They have tried to tame it, shave it, fence it, cut it, dam it, drain it, nuke it, poison it, pave it, and subdivide it," writes Timothy Egan of the West in his new book, but "this region's hold on the American character has never seemed stronger."
Lasso the Wind is a moving, funny, and incisive look at the eleven states "on the sunset side of the 100th meridian" that Egan regards as the true West. Fishing rod and notebook in hand, he travels by car and foot, horseback and raft, through a region struggling to find its future direction under both the ideological weight of the past and the commercial threats of the present.

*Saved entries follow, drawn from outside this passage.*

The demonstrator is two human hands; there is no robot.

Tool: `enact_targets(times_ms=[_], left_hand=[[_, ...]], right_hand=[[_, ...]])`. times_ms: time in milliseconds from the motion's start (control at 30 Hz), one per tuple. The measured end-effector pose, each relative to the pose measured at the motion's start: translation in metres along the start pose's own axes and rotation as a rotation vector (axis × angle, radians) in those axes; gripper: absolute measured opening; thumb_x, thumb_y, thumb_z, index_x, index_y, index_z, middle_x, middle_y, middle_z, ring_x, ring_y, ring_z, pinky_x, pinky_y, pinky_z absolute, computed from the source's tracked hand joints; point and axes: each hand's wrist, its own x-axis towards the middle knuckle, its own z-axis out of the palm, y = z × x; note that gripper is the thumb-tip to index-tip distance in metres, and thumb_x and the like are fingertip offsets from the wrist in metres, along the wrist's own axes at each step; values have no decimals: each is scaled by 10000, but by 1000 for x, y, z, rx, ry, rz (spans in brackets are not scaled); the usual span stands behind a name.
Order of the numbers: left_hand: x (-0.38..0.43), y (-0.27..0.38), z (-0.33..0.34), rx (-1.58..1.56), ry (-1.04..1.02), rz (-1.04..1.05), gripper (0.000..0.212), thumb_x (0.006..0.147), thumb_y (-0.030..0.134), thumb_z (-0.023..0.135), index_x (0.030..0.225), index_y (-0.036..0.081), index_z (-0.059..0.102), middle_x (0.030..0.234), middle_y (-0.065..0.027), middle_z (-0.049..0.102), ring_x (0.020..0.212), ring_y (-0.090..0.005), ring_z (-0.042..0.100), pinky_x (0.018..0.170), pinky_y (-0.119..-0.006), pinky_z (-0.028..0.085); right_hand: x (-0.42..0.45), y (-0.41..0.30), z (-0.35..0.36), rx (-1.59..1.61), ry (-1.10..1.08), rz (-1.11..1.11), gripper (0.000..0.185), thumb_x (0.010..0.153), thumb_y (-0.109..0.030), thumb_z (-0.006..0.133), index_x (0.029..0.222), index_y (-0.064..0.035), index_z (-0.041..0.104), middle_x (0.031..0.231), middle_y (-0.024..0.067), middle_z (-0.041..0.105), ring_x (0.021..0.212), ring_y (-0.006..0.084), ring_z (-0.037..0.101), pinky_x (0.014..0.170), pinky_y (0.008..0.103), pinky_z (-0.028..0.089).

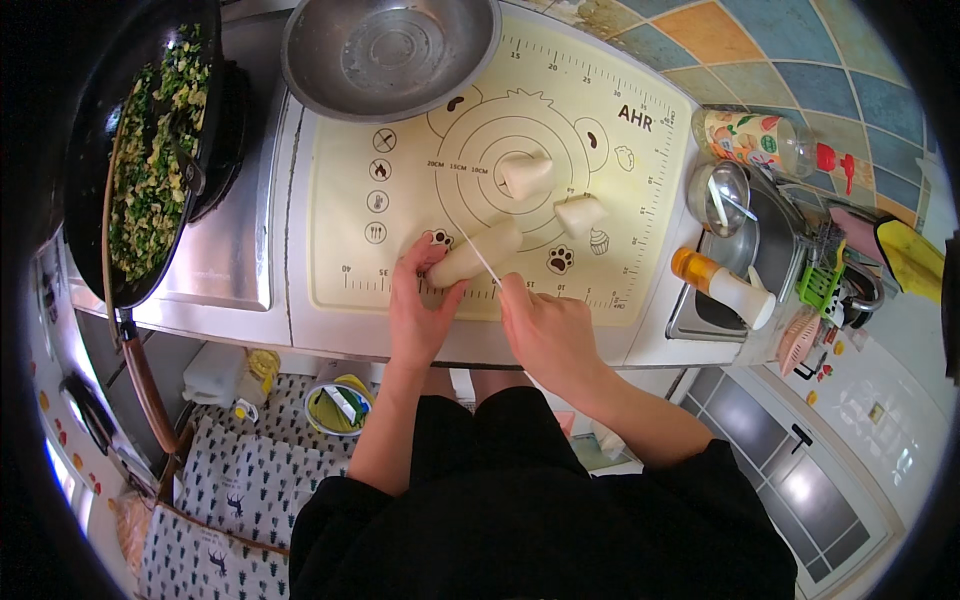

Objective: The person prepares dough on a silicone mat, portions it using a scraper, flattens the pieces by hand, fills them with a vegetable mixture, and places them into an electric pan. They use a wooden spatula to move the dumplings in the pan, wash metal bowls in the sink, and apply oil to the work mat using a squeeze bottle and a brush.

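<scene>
A pale dough roll [495, 238] lies slantwise on a cream silicone baking mat [352, 262] printed with rings and rulers. My left hand [415, 319] holds its near left end between the thumb and fingers. In my right hand [555, 334] is a knife [480, 257], its thin blade seen nearly edge-on across the middle of the roll. How deep the edge sits cannot be told, and the fingers hide the handle. Beyond the roll rest two cut dough pieces, a larger one [526, 177] on the rings and a smaller one [580, 217] to its right.
A metal bowl [390, 52] stands on the mat's far left. Left is a dark frying pan [86, 187] with chopped greens and egg [161, 187], over a steel cooktop [247, 247]. Right are a sink [701, 319], an orange-and-white bottle [724, 289] and a glass bowl [720, 196].
</scene>
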Motion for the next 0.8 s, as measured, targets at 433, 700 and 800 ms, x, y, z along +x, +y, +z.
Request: enact_targets(times_ms=[433,700,800], left_hand=[[5,8,9,316,30,112,462,680,87,776,1099,72,581,1080,-99,577,987,-310,524,855,-391,453],[0,4,-1,215,158,18,376,755,101,749,1079,32,571,1012,-99,580,883,-236,529,768,-332,441],[2,6,-9,-30,247,-166,299,848,144,691,1078,7,558,1020,-78,564,885,-167,524,781,-306,430]], right_hand=[[26,0,21,-76,-83,50,179,787,-71,541,931,-15,450,631,96,623,533,235,640,449,328,473],[-7,5,34,-11,-37,76,259,793,-68,564,1019,2,460,606,82,593,488,251,598,427,355,439],[-24,17,24,152,-105,95,159,849,-115,571,970,-32,510,591,89,578,482,248,583,434,356,440]])
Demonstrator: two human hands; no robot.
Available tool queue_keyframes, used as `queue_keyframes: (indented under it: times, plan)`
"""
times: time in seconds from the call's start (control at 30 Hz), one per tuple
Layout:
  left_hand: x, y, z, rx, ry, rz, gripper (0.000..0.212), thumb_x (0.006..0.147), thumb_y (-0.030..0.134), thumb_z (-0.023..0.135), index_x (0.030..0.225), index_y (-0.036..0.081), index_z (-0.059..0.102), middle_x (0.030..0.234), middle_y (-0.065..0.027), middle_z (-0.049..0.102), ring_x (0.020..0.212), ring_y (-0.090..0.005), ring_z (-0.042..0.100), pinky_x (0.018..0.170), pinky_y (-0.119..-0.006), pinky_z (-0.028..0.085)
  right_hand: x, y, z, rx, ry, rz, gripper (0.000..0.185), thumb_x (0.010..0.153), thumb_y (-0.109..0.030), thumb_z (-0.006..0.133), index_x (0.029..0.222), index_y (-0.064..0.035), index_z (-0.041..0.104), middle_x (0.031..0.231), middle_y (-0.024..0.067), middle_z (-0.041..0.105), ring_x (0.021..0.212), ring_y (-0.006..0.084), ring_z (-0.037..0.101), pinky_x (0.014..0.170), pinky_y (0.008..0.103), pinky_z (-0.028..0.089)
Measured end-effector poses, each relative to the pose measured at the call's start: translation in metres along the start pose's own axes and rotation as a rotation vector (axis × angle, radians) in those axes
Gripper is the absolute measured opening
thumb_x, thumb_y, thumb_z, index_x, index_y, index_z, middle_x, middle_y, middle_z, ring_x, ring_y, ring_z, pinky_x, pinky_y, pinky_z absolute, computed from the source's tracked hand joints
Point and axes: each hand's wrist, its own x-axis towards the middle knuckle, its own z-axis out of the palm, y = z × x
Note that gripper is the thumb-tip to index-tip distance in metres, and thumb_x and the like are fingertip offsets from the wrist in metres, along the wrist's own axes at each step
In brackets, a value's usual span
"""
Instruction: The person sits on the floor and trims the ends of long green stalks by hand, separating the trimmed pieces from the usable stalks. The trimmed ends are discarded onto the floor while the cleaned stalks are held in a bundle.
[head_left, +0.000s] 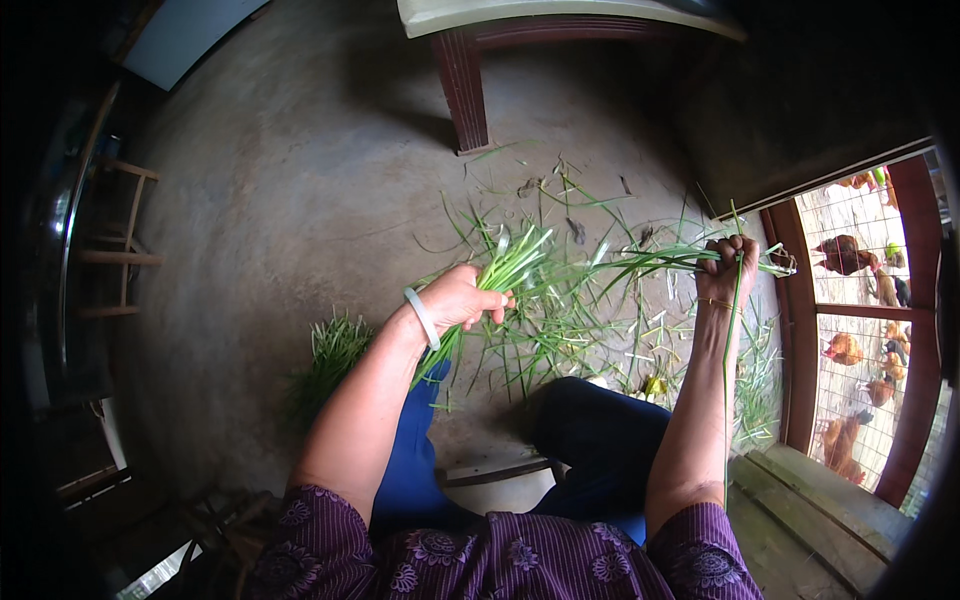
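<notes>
My left hand is closed around a bunch of green leafy stalks, probably garlic chives, with the pale ends pointing up and away from me. A jade-like bangle circles that wrist. Out to the right, my right hand is a fist around a smaller clump of long green leaves; one long strand trails down along the forearm. Loose leaves and pale scraps litter the concrete floor between and below my hands. A thick pile of green stalks lies beside my left forearm.
A table with a dark red leg stands ahead. At right, chickens show behind a wire-mesh panel with a red-brown frame. Wooden planks lie near my right elbow. A wooden stool frame is at far left.
</notes>
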Motion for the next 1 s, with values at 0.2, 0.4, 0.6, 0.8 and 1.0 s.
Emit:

He visits the Sky City of Acoma, which may be the oldest continuously inhabited community in America, and then goes to an instant town on the Colorado River--Lake Havasu City, built around the transplanted London Bridge. He meets an outlaw cowboy in New Mexico, grazing his cattle on federal land. From Las Vegas, a sprawling, ever-expanding monument to gaudiness and glitz, to the relatively untouched wilds of Idaho's Bitterroot Mountains, Egan leads us through the world of industrialists, politicians, ranchers, and developers, back to the heart of the land itself to see the wealth and grandeur that have inspired the dreams of generations.
Interweaving historical accounts with explorations of the contemporary landscape, Egan shows how and why the region came to its current state. We see why the errors and perils of the past continue to repeat themselves to this day, how enormous reserves of public land are being steadily chipped away by commercial interests and the demands of a growing population. But we also learn how some communities manage to avoid repeating these mistakes and to win successes, played out in the land and water, in the struggle between possibility and possession.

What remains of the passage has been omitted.